II Edición

Curso 2005 - 2006

Alejandro Quintana

Con su blanca palidez

Guillermo Laborda

               Colegio Vizcaya  

    Sentado en lo que iba a ser mi habitación durante aquel fin de semana, comencé a pensar en mis cosas. La música de mi mp3 me mantenía apartado de aquel frío y oscuro lugar. Mientras escuchaba las sucesivas canciones, imaginaba la tarde que podría estar pasando junto a mis amigos. Miré el reloj; eran las seis y media. No había pasado siquiera media hora desde mi llegada y ya me sentía solo, sin saber qué hacer. Me acerque a mi mochila y saqué el móvil y el libro que había traído para combatir el aburrimiento, pero en aquel momento me era imposible leer, pues a esas horas normalmente estaba patinando o con mi pandilla en algún bar. Mi cabeza estaba allí, con ellos.

    Me encamine hacia la puerta, cogí la chaqueta y salí presuroso de aquella casa. No quería pasar un segundo mas allí. Mi padre me llamó mientras salía, pero no entendí qué me quería decir.

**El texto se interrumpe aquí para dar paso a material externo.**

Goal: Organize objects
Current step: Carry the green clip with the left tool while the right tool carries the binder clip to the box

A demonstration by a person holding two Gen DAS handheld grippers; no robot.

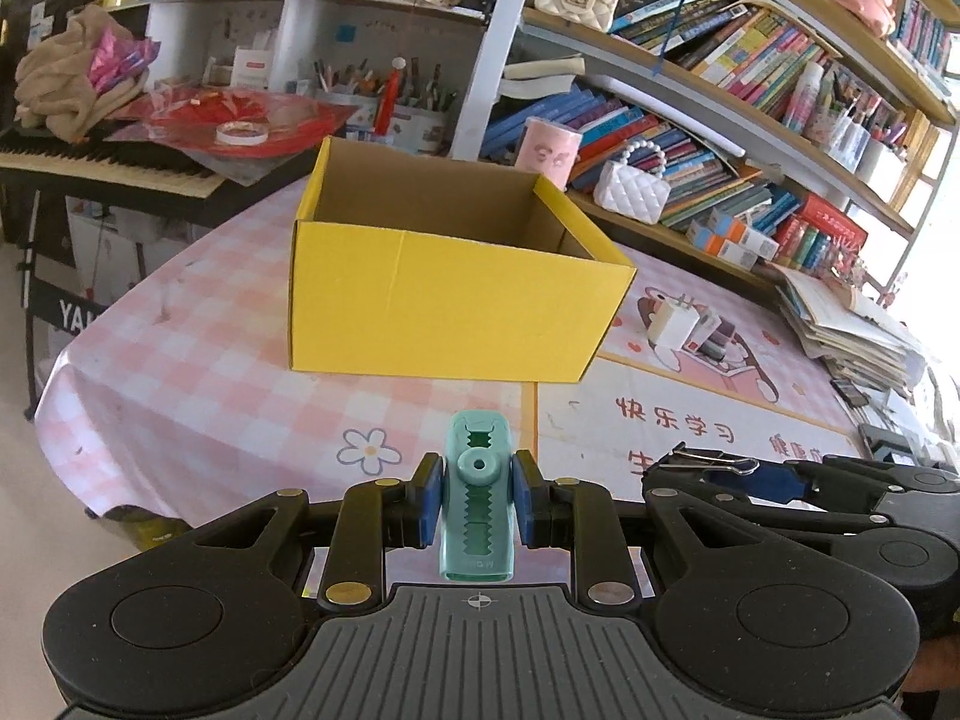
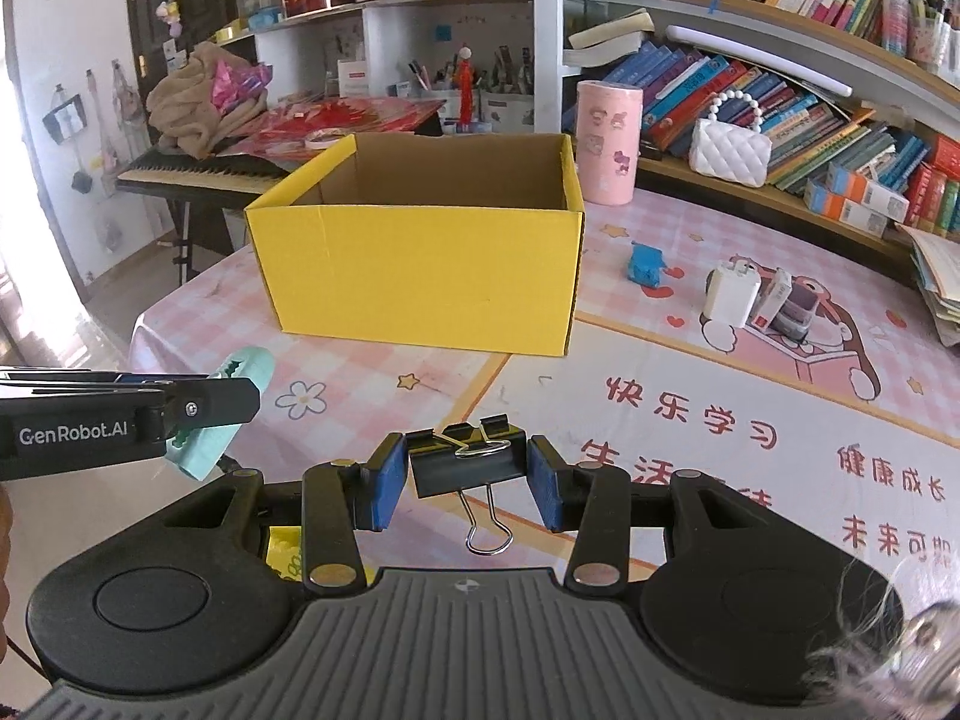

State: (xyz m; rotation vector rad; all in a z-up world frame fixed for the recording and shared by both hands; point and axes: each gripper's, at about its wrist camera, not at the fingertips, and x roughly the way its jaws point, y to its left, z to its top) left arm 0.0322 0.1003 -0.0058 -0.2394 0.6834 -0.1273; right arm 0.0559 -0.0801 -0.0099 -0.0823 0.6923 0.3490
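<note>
Teal plastic toothed clip [image 1: 477, 504] is sitting clamped between left gripper [image 1: 477, 498] pads. Right gripper [image 2: 467, 474] is pinching a black metal binder clip [image 2: 465, 459]. Open yellow cardboard box [image 2: 420, 276] is standing at 12 o'clock on pink checked tablecloth [image 2: 690, 372]; white charger plug [image 2: 732, 294] is lying at 2 o'clock.

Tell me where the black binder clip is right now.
The black binder clip is gripped in the right gripper, held above the pink tablecloth in front of the yellow box; the left gripper beside it holds a teal clip.
</note>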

    Había anochecido y decidí avanzar calle abajo. Mientras caminaba, no paraba de pensar en el momento en el que mis padres me dijeron que íbamos a ir a ese pueblo alejado de la mano de Dios. No paraban de repetir que aquel sitio era precioso, sentían algo especial por aquel lugar, quizás lo habrían conocido juntos de jóvenes. Pero a mí me parecía un montón de ruinas y casas viejas.

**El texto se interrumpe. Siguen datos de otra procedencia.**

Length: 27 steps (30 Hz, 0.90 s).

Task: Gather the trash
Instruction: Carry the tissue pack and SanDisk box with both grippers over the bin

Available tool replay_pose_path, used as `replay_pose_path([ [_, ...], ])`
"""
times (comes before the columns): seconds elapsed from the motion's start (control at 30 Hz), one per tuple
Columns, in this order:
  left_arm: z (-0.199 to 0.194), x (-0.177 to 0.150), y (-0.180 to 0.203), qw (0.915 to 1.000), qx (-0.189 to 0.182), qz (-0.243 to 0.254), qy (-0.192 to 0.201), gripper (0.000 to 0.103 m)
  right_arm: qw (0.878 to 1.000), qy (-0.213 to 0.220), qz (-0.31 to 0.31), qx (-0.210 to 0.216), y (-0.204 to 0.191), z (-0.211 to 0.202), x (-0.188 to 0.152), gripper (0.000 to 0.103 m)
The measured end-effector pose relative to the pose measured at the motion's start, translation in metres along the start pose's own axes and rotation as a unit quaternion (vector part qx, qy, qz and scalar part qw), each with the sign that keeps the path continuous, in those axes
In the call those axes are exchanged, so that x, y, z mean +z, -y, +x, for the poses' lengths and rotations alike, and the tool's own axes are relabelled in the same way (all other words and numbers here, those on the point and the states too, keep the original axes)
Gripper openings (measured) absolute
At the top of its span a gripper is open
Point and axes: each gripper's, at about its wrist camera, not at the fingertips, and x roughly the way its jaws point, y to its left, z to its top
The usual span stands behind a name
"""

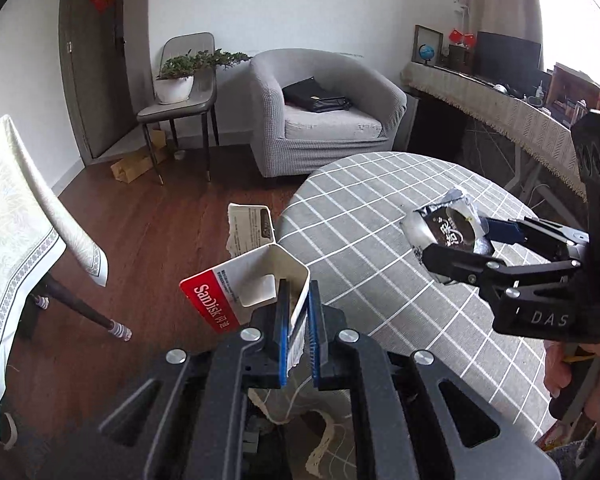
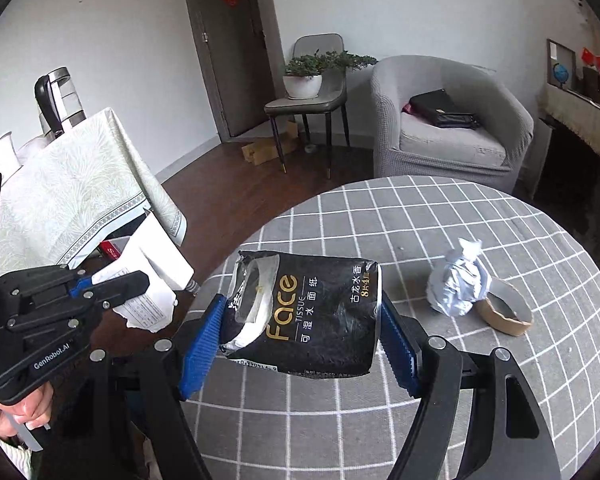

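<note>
Nearest the person, the left gripper (image 1: 298, 336) is clenched on a torn card package (image 1: 256, 276) — red and white, folded open, pinched by one thin wall — and carries it off the table's edge, above the wooden floor (image 1: 160, 240). A thin flap like that could slide out, so the grip should stay tight and the wrist level until a bin is underneath; no bin shows in either view.

The right gripper (image 2: 300, 340) grasps an empty tissue pack (image 2: 320, 312) across its width, pads on both ends, above the near part of the checked tablecloth (image 2: 420, 220). The pack is black crinkled film with gold lettering and a torn-open mouth; soft film gives under pressure, so a steady squeeze suits it better than a harder one.

Farther along, toward the table's right edge, a crumpled paper ball (image 2: 458, 284) touches a cardboard ring (image 2: 504, 308) — both probably trash left to collect.
</note>
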Motion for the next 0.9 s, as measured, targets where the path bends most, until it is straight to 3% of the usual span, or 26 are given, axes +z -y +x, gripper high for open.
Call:
replay_pose_path([
  [0.23,0.007,-0.031,-0.032,0.9991,0.030,-0.002,-0.032,0.010,0.999,-0.001,-0.032,0.022,-0.049,0.018,0.006,0.074],
  [0.43,0.013,-0.058,-0.071,0.9963,0.035,-0.041,-0.068,0.010,0.998,-0.002,-0.051,0.042,-0.084,0.030,0.013,0.074],
  [0.57,0.025,-0.084,-0.090,0.9908,0.053,-0.056,-0.111,0.010,0.996,-0.010,-0.062,0.056,-0.105,0.040,0.014,0.074],
  [0.9,0.051,-0.136,-0.134,0.9755,0.031,-0.097,-0.195,0.011,0.992,-0.042,-0.087,0.081,-0.152,0.076,0.007,0.074],
])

    Me detuve y miré a mi alrededor. Ni un alma, nadie con quien hablar, nadie con quien pasear. Normalmente hubiese salido a dar una vuelta con mi padre, pero había discutido con él. Miré hacia atrás y vi la casa, lejana. La reconocí gracias al farol que alumbraba la entrada, pues era de los pocos edificios habitados.

    Me acorde del móvil, lo saqué y lo estuve mirando un rato. No quería llamar a nadie, no quería parecer pesado. Además, estaba casi sin batería y no quería arriesgarme a perder mi única conexión con mi mundo. Deseaba que me llamase alguien para desahogarme y expresar mi soledad. Volví a guardar el teléfono y me tumbé en un banco que había a un lado del camino.

    De repente me estremecí. Se veía un cielo enorme, infinito. Seguí mirando al cielo y reconocí diferentes constelaciones que mi padre me había enseñado a lo largo de los años: allí estaban El Carro, Neptuno, Casiopea... También se veía Venus, el primer planeta en aparecer. Y, como no, la luna: llena, blanca e inmensa, parecía dominar el firmamento.

    Recordé entonces un tema de Procol Harem,“Con su Blanca Palidez”. Pensé que tenía que haber sido una noche como esa cuando compusieron esa canción. Seguí mirando el imponente cielo pero mi mente decidió recordar los momentos que había pasado con mi padre, paseando, hablando de música y escuchándole con atención todos aquellos nombre de estrellas que él había aprendido con afán. Me tuve que levantar del banco. Me incorporé de golpe. Las lágrimas se deslizaban sobre mi rostro, pero no sentía pena; tan solo rabia de haberme enfadado con él y, aunque me pareciese imposible, le echaba de menos. Él estaba a cien metros de casa, pero no era la distancia material la que nos separaba. Me sequé las lagrimas y avance hacia el caserío.

    Cuando entré, mi padre salió a mi encuentro y me sonrió. Entonces le pregunté si le apetecía venir conmigo afuera y contemplar ese cielo infinito del que tantas veces me había hablado. Él acepto, me abrazó y salió conmigo.

    Una vez fuera nos sentamos en un banco y comenzó a explicarme lo de tantas veces. Daba igual, porque cada vez era diferente y cada vez me gustaba más. Entonces mi pantalón se iluminó; el móvil se había apagado definitivamente, pero daba lo mismo. Estaba con mi padre bajo aquella imponente luna que nos iluminaba con su blanca palidez.